Rettungsschiff ruft Notstand aus

Das Rettungsschiff „Ocean Viking“, das seit Tagen mit 180 Geflüchteten an Bord im Mittelmeer unterwegs ist, hat den Notstand ausgerufen. Die Situation auf dem Schiff habe sich derart zugespitzt, dass die Sicherheit der 180 Geretteten und der Besatzung nicht mehr gewährleistet werden könnte, teilte die Hilfsorganisation SOS Mediterranee Freitagabend mit.

„Auf dem Schiff warten mehr als die Hälfte der Geretteten seit über einer Woche verzweifelt auf einen sicheren Ort“, sagte Verena Papke, Geschäftsführerin von SOS Mediterranee Deutschland. Die Behörden in Italien und Malta hätten in den vergangenen Tagen alle Anfragen nach einem Anlegen in einem ihrer Mittelmeerhäfen abgelehnt, hieß es weiter in der Mitteilung.
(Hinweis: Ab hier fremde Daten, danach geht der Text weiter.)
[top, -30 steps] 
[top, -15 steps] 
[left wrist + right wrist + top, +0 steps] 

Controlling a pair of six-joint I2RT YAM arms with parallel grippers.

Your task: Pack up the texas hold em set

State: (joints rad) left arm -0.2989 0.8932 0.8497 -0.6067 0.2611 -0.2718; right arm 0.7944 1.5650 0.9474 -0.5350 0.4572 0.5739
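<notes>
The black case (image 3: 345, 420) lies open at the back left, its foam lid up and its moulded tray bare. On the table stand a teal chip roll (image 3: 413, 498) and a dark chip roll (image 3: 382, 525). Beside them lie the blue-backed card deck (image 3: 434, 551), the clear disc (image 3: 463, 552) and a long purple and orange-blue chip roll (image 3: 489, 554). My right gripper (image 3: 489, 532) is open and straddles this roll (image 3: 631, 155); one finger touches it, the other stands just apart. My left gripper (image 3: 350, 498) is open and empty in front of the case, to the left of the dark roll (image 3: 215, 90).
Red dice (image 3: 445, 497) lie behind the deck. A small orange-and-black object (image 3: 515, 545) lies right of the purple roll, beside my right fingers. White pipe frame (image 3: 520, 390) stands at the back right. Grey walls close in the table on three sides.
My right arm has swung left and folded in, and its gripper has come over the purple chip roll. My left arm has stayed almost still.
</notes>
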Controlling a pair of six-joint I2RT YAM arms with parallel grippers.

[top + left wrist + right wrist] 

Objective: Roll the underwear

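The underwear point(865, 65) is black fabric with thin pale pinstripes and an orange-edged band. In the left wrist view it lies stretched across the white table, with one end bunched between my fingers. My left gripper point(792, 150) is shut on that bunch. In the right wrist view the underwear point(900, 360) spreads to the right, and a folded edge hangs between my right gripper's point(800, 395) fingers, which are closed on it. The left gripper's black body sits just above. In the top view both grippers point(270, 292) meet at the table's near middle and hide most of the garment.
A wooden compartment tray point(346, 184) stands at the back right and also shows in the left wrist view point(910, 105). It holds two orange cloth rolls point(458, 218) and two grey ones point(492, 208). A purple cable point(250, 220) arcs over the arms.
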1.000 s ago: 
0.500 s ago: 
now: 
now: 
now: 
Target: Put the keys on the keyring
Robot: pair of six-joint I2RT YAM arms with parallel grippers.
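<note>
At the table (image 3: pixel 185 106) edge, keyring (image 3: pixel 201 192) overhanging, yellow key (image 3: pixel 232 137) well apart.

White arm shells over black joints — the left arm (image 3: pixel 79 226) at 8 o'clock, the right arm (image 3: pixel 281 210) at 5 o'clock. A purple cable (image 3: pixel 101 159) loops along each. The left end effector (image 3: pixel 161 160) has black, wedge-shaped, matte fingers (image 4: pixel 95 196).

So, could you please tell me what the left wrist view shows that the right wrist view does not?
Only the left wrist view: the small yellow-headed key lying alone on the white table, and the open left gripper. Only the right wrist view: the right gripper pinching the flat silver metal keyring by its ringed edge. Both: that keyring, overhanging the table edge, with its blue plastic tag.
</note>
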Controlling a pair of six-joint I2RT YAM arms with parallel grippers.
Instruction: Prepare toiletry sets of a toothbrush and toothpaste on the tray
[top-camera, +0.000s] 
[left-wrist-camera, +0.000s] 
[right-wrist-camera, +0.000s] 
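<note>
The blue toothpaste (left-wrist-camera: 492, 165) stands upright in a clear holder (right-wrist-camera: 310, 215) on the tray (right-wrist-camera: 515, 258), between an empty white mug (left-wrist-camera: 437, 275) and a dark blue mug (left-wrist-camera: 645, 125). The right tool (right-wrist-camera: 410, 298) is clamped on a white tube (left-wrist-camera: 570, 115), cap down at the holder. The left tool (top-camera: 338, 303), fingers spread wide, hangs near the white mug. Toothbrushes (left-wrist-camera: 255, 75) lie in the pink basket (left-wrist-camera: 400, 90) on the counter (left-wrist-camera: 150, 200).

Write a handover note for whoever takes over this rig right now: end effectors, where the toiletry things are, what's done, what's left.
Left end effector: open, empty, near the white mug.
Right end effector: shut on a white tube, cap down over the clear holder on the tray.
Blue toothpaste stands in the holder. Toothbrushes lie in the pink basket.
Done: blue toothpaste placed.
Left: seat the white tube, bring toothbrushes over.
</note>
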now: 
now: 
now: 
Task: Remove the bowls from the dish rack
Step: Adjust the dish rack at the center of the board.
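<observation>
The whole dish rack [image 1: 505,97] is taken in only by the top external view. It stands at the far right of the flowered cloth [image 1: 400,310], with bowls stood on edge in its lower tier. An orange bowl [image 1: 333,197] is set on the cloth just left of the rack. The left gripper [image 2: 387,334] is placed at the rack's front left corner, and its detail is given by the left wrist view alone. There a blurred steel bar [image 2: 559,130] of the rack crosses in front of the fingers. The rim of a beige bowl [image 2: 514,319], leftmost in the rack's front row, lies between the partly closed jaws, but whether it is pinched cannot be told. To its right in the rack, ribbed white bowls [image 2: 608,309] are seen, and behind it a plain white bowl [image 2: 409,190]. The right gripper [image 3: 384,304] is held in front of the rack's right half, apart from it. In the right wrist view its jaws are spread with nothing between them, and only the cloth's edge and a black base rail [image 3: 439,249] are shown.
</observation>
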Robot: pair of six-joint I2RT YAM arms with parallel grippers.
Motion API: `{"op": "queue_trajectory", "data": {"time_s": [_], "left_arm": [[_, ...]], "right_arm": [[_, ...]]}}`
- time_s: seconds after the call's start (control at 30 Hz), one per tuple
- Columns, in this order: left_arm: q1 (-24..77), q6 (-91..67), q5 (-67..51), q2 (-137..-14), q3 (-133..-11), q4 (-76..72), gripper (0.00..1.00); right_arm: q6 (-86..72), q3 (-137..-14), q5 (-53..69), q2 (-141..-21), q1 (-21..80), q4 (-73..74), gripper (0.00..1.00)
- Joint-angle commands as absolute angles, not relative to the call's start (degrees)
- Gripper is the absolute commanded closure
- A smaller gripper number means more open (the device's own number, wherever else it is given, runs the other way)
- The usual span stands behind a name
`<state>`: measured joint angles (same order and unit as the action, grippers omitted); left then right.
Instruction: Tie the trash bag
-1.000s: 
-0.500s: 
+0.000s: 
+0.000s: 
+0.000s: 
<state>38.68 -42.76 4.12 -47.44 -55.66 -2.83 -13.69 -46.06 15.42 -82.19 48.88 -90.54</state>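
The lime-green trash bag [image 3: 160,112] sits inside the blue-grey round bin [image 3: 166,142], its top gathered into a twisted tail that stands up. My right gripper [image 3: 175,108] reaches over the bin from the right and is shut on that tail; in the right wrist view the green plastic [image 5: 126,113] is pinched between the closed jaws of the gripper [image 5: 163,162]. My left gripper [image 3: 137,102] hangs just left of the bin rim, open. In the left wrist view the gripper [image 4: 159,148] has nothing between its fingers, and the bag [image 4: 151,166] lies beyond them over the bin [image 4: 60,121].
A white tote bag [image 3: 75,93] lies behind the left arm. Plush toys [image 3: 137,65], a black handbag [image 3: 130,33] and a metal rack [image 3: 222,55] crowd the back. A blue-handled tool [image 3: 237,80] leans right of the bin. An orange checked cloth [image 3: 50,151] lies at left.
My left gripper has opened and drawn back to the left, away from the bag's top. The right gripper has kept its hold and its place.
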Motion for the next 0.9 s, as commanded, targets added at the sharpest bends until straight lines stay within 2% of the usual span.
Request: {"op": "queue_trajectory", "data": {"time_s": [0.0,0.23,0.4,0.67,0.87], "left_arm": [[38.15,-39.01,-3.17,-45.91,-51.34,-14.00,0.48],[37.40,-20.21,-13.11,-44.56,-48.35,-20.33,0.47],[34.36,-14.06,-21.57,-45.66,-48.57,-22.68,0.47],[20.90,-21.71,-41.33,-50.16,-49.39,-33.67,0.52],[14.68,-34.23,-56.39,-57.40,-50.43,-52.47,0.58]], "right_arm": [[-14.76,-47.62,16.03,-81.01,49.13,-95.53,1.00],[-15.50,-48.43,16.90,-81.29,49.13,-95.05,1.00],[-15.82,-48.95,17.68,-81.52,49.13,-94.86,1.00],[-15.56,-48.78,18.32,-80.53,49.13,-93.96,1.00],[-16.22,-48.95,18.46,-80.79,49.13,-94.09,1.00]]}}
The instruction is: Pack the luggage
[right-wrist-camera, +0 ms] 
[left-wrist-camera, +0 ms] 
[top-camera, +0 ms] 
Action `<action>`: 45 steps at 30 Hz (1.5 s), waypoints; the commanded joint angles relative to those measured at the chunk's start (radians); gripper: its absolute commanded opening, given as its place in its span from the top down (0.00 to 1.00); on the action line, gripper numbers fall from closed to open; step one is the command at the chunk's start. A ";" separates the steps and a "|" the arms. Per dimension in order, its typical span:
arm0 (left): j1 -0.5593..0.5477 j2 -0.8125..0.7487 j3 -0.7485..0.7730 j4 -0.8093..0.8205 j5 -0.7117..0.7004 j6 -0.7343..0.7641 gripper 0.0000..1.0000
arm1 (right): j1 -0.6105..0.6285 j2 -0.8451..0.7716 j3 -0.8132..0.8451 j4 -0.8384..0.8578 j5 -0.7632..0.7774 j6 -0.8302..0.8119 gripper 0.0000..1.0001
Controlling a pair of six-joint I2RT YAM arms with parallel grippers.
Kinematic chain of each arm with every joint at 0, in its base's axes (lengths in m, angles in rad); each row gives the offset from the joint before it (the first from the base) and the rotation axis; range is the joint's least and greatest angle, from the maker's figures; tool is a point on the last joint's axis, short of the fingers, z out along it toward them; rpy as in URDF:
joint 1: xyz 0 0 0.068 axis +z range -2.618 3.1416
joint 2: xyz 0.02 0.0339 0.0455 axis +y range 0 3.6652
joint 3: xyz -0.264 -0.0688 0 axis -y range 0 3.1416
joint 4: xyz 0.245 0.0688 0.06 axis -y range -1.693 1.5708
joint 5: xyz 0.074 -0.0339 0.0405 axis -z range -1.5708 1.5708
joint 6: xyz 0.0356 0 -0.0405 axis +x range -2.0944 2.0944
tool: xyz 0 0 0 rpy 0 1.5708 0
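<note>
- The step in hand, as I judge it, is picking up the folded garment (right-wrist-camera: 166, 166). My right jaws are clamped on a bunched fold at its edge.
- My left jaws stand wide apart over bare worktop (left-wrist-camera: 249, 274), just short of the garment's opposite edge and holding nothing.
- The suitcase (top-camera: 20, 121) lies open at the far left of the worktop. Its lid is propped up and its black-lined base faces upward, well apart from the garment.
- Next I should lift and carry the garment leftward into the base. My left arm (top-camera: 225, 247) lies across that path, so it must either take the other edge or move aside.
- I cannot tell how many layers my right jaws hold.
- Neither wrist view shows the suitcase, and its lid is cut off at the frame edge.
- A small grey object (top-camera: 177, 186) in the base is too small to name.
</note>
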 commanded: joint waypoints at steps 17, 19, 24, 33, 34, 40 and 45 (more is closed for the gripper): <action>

In den vergangenen 24 Stunden habe es an Bord sechs Suizidversuche gegeben. 44 Menschen hätten die Absicht geäußert, sich selbst und anderen Schaden zuzufügen. Die Ausrufung des Notstands an Bord sei „beispiellos in der fünfjährigen Geschichte von SOS Mediterranee“. Die Organisation sehe sich aber „durch die rapide Verschlechterung des psychischen Zustands einiger der Überlebenden an Bord dazu gezwungen“.

Männer von Bord gesprungen

Am Donnerstag seien zwei Männer über Bord gesprungen und dann vom Rettungsteam der „Ocean Viking“ wieder geborgen worden. Am Freitag in der Früh habe ein Mann versucht, sich zu erhängen. Viele der Überlebenden befänden sich in großer seelischer Not und litten unter Depressionen. An Bord gebe es Streit und auch körperliche Auseinandersetzungen.

Migranten auf der Ocean Viking
AP/SOS Mediterranee/Flavio Gasperini
An Bord der „Ocean Viking“ befinden sich laut der Hilfsorganisation 180 Gerettete, darunter 25 Minderjährige und zwei Frauen

Die Helferinnen und Helfer hatten die 180 Menschen nach eigenen Angaben zwischen dem 25. und 30. Juni aus dem Meer gerettet. Die Geretteten sind teilweise seit neun Tagen auf See. An Bord des Schiffes befinden sich Menschen aus 13 verschiedenen Ländern, 25 Minderjährige und zwei Frauen, darunter eine Schwangere. Einige von ihnen müssen wegen Verletzungen durch Treibstoff behandelt werden. Die Organisation appellierte an alle EU-Staaten, eine Lösung für die 180 Überlebenden an Bord der „Ocean Viking“ zu finden.

Besonders die deutsche Regierung sei jetzt in der Verantwortung, im Rahmen der deutschen EU-Ratspräsidentschaft auf eine Lösung hinzuwirken, so die Organisation. Die „Ocean Viking“ hatte erst Mitte Juni ihre Seenotrettungseinsätze im Mittelmeer wiederaufgenommen, nachdem die Schiffscrew drei Monate wegen der Coronavirus-Pandemie pausiert hatte.

Italien und Malta pochen auf Solidarität in EU

Monat für Monat versuchen zahlreiche Menschen, in seeuntüchtigen Booten von Afrika über das Mittelmeer nach Europa zu gelangen. Im vergangenen Jahr ertranken dabei nach Angaben der Internationalen Organisation für Migration (IOM) 1.283 Menschen. In den vergangenen fünf Jahren gab es insgesamt mehr als 19.000 Tote.

Länder wie Italien und Malta verfolgen inzwischen eine harte Linie und lehnen die Aufnahme geretteter Geflüchteter vielfach ab. Sie fordern die Solidarität der übrigen EU-Staaten bei der Verteilung der Flüchtlinge ein. Alle Versuche, zu einer gerechten Verteilung innerhalb Europas zu gelangen, sind bisher gescheitert.